- [REQUIRED ACTION] Exact copy, no pictures: take the lines of the listing below from the first through the one containing "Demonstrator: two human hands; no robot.".

- [THE DATA]
------------------------------------------------------------

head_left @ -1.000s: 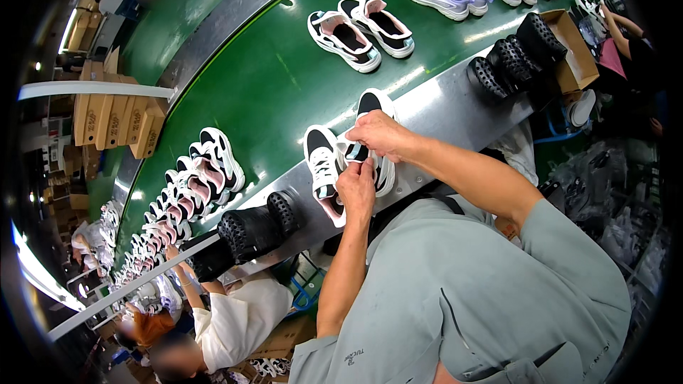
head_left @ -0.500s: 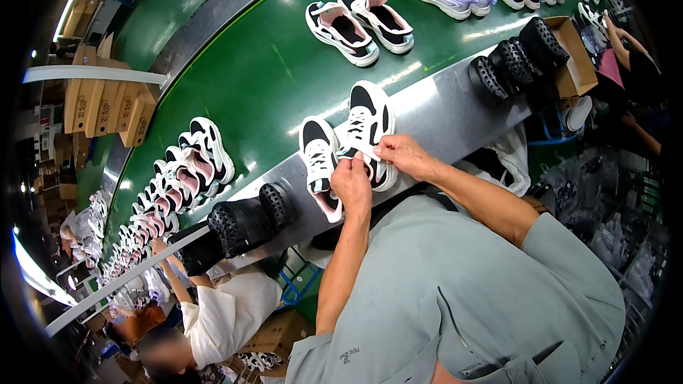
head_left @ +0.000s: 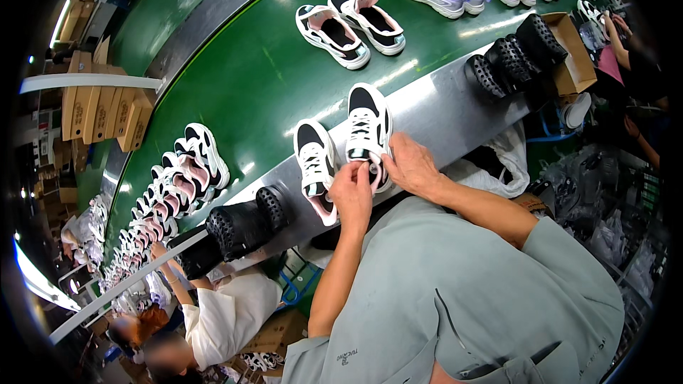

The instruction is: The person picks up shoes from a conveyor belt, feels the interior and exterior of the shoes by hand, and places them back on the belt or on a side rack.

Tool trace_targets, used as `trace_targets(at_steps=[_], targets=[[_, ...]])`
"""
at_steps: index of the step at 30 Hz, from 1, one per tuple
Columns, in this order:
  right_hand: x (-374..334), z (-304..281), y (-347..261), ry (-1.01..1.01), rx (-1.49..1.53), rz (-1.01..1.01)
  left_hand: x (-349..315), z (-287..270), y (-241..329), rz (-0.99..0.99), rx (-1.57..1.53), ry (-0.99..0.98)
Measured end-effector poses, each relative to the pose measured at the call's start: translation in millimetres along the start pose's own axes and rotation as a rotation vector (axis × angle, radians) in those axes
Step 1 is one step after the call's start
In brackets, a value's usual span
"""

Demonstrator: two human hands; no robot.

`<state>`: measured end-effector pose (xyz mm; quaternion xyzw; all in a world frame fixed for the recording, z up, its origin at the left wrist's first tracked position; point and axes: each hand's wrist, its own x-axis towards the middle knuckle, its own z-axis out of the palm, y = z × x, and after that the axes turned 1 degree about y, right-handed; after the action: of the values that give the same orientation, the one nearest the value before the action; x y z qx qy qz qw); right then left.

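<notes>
Left grip (head_left: 352,189) on chunky-soled shoe (head_left: 366,122)

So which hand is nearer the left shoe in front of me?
Left: the left hand is beside the left shoe; the right hand is farther right, at the right shoe.

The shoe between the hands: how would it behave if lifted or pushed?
The shoe probably bends little underneath, since its white sole looks thick. Its laced upper may yield when squeezed. Sitting sole-down, it seems unlikely to roll.
</notes>
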<state>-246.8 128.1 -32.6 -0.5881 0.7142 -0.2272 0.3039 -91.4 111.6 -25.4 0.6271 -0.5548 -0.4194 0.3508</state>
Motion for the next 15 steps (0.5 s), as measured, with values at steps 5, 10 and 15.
trace_targets(at_steps=[5, 10, 15], targets=[[-1.2, 5.0, 4.7, 0.023, 0.186, -0.038, 18.5, -3.6, 21.3, 0.485, 0.537, 0.121], [5.2, 15.2, 13.3, -0.037, 0.227, 0.182, 22.9, 0.0, -3.7, 0.540, 0.530, -0.050], [5.3, 10.1, 18.3, -0.016, 0.110, 0.110, -9.6, -31.9, 24.7, 0.494, 0.487, -0.079]])
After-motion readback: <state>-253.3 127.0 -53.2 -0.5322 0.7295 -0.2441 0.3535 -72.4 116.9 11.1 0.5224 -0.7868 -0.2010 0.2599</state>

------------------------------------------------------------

- [WRITTEN SOLUTION]
head_left @ -1.000s: 
head_left @ -0.500s: 
head_left @ +0.000s: 

The instruction is: The person picks up shoes from a conveyor belt, feels the interior and exterior of the shoes by hand, and places them back on the belt or on a side rack.

Tool trace_targets, used as `trace_targets(at_steps=[_], targets=[[_, ...]])`
"""
at_steps: index of the step at 30 Hz, from 1, one per tuple
Columns, in this order:
  right_hand: x (-374..334), z (-304..281), y (-347..261), ry (-1.01..1.01), rx (-1.49..1.53), rz (-1.01..1.01)
  left_hand: x (-349..315), z (-287..270), y (-241..329), rz (-0.99..0.99), rx (-1.57..1.53), ry (-0.99..0.98)
Measured end-effector poses, each relative to the pose measured at the call's start: translation in millimetres along the start pose's own axes and rotation as a rotation vector (axis × angle, radians) in those axes
Step 1 is one step after the call's start
In brackets, a value's usual span
"""

Demonstrator: two human hands; no robot.

The requested output is complete.